On 14/6/11 4:20 PM, Albert Vilella wrote:
>
> Right now there is no way of ignoring the intel graphics driver other
> than directly from the BIOS, and only in certain models, but with the
> optimus bumblebee you *are* using nvidia hardware *and* nvidia drivers
> for all the applications you call with optirun. There is a penalty in
> using VirtualGL routing, but other than that, it does use the nvidia
> drivers, that are on-par with the Windows drivers in performance.
>
> It would be useful if you could run this on Windows and Linux
> bumblebee to check the performance difference:
I tried to make this work, but I'm encountering a problem unrelated to
bumblebee.
I know this may be the wrong thread to ask, but maybe people already
solved it.

First step is to make the Intel driver work with Xorg and have a working
LCD display.
(without yest starting the second Xorg for the nVidia card).
This goes wrong. The LCD gets corrupted during boot, even before Xorg is
started.
(In fact, I disabled Xorg for the moment, by going to runlevel 3 instead
of 5).

It seems to happen late in the boot, I think at the moment i915 kicks in
and does the modesetting.
The LCD goes into a strange state, three-quarters of it is black, and
the right-hand quarter is
alternating white and black lines.
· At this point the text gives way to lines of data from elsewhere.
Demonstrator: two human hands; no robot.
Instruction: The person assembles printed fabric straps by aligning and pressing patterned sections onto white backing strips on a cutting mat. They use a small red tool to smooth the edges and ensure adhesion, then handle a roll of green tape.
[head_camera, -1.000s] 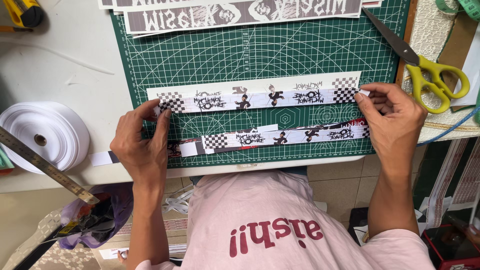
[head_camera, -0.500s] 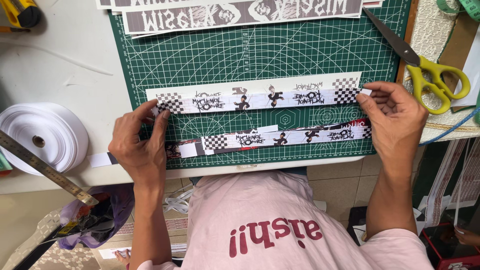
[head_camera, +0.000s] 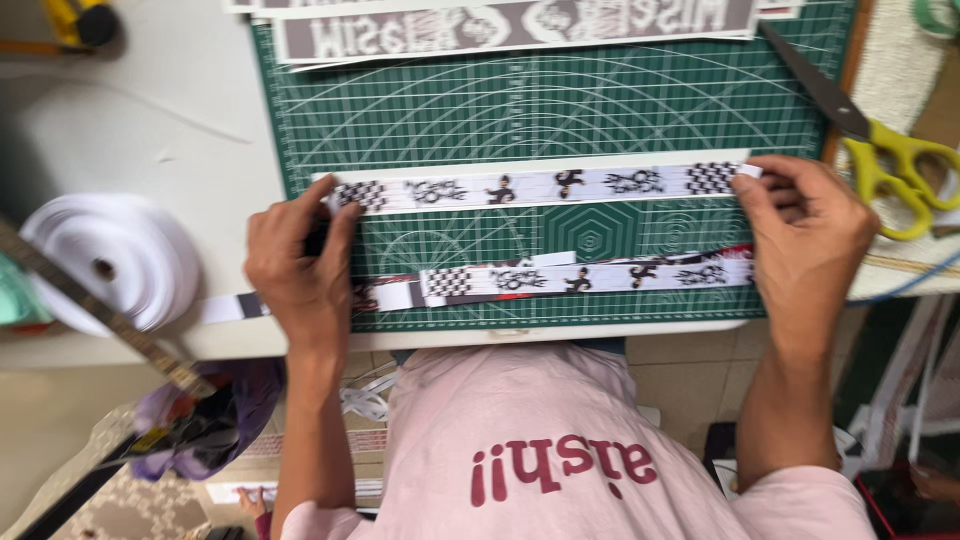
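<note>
Both hands pinch the upper strip (head_camera: 540, 187) flat on the green mat (head_camera: 520, 110) — left hand (head_camera: 300, 265) at one end, right hand (head_camera: 805, 235) at the other. Step: aligning. Next calls for steady tension — second strip (head_camera: 560, 280) lies just below.

Looking down, my left hand (head_camera: 300, 265) and my right hand (head_camera: 805, 235) pinch the two ends of a printed ribbon (head_camera: 540, 187) stretched flat across a green cutting mat (head_camera: 560, 105). A second printed ribbon (head_camera: 590, 275) lies just below it. Yellow-handled scissors (head_camera: 880, 150) rest at the mat's right edge, and a white ribbon roll (head_camera: 110, 260) sits on the worktop (head_camera: 150, 130) to the left.
</note>
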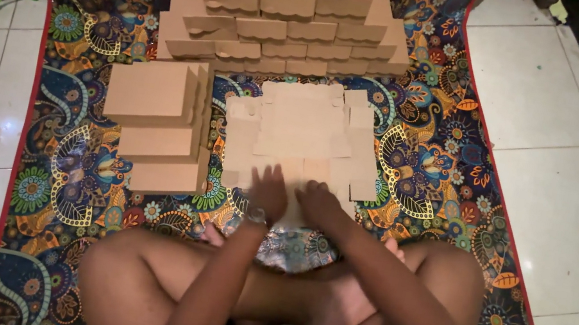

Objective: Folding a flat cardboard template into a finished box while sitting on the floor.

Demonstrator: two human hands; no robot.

The image is steady.
"underneath" everything works, the boot completes, and I can even start
Xorg  with the intel driver.
Its just that the actual displayed image remains bad. It does not even
'blink' when Xorg starts.
If I disable modesetting altogether (kernel command-line arg nomodeset)
the corruption is gone,
but the intel xorg driver refuses to work. I think I read somewhere that
on later versions (which I must use,
having a Sandybrdige graphics hardware), kernel-mode-setting is a
requirement for it to work.
Again, this is a Dell Latitude E6420.
Anyone encountering a similar problem?